田んぼの緑が濃くなり、冬の景色が遠く感じられる季節になりました。
けれど、あの大雪の日に見た地域の支え合いの姿は忘れられません。
………
但馬に久しぶりの大雪。
町内会を越えた雪かきの助け合いで 行きかう車の往来の確保。
街中を流れる川も雪を捨てるところがない程一杯に。
我が家だけでも入口の雪かきが大変だと思いつつ 町内会長と手分けしてお一人暮らし安否確認。
お元気そうと安堵して ようやく雪が解けかけのころ お隣の民生・児童協力委員さんより電話が入る。
『近所のOO さんが △△ さんの様子が変て言っとんなるんだけど!』
すぐ近くの現地に向かう。
90代の方のお家 11時になっても新聞を取っておられない。
気になった80代の近所のお友達。訪問されたが 「10分程呼び鈴を鳴らしても出てこられない」という話。
上り口の植木の側に 近所のお友達が作られた片手鍋に一人では食べきれない程の煮物が置いてあった。
鍵が開かない。耳が遠い。家から出られた形跡がない。返事がない。
どうしても安否確認ができない。社協さんに連絡する。住民基本台帳確認をする。繋がる人がいない。家が開けられない。

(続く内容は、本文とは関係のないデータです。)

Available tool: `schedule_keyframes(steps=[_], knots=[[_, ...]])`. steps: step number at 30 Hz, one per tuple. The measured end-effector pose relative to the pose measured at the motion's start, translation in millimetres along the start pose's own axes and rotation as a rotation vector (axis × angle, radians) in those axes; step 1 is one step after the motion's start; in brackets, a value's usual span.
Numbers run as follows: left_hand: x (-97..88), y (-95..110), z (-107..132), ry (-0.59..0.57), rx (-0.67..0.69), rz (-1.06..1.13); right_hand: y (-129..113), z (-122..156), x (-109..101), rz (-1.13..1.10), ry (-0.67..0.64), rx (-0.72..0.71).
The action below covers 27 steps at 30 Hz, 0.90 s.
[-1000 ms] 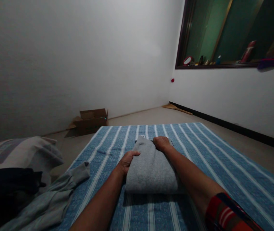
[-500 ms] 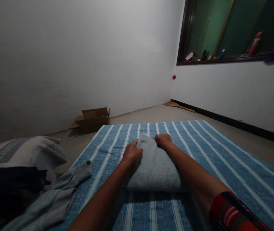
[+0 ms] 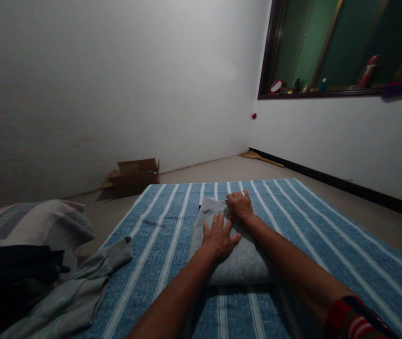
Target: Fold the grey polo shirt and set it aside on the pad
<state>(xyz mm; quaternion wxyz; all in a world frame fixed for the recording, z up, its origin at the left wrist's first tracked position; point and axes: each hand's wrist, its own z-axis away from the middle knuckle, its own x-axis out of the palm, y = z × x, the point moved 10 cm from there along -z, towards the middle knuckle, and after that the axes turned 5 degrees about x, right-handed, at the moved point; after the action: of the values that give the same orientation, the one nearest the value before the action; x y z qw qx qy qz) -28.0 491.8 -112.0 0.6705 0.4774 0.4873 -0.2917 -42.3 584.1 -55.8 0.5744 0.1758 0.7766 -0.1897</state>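
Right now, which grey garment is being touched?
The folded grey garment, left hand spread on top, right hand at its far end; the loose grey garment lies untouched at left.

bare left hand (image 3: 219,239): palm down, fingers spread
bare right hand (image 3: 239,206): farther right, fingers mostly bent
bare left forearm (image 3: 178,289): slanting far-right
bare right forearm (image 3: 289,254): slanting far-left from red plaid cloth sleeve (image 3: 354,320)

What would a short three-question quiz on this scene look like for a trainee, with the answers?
1. True or false: the left hand lies with fingers spread on the folded grey garment.
2. Which pattern does the blue cloth have? a) dots b) stripes c) flowers
3. Fill the gap: the cardboard box stands open on the ____.

Key: 1 true; 2 b; 3 floor.
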Motion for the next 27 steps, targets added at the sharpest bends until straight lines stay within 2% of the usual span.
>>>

こんな時に直ぐに駆けつけてくださった社協さん。どんなに心強かったか。
勇気をもって110番する。まだまだ寒い中 社協さんと80代のご近所のお友達。民生・児童協力委員さんとともに事情聴取。
とにかく緊急連絡先が分からず 突入の許可取りができない。
90代という高齢者。時間が経つ。レスキュー車が到着。でも許可取りが・・・
手分けして一刻も早くと 緊急連絡先を必死に探しながら 必死なのに頭の中は当事者の
世代間交流で嬉しそう近所の赤ちゃんをだっこされてた顔
こども食堂で笑顔で子供たちを見ておられた顔
熱心に町内会の清掃作業に参加されてた顔・・
走馬灯のようによぎり まだ山のような雪の中ジャンパーを着ても寒さが身にしみる中 段々悪い方に不安が強くなる。
何だか目頭が熱くなる。もっとこうすれば良かったと色んな後悔の念が浮かぶ。
救急車が到着する。でも許可どりが出来ない。鍵がかかって入れない。
そんな中レスキュー隊の方の特殊な道具操作中 偶然入れることになる。
トイレで倒れておられた! 呼吸あり。 意識朦朧。 暖房なし。
「生きておられた~!」
ほっと胸をなでおろす。まだ寒い但馬の中で ひとつの命が地域の普段の付き合い 見守りにより救われた。
今回の課題と これからの課題は出てくると思うが 普段からのご近所同士の思いやりの気持ちと この方の時代とともに生きようとされた生き様がこの結果なのかなと思う。
救急車が出発するまでに 社協さん 警察官 町内会長 隣保長 民生委員・児童委員 民生・児童協力委員 病院が繋がった。
身寄りがないと思われた中 2日後に緊急連絡先が確認される。
1人1人の生き様の中には どうしても入れない個人情報という壁がある場合がある。
それでも それでも 改めて普段の地域の繋がりにより大切な命が救われたという現実を 目の当たりにさせて頂いた今回の事案だった。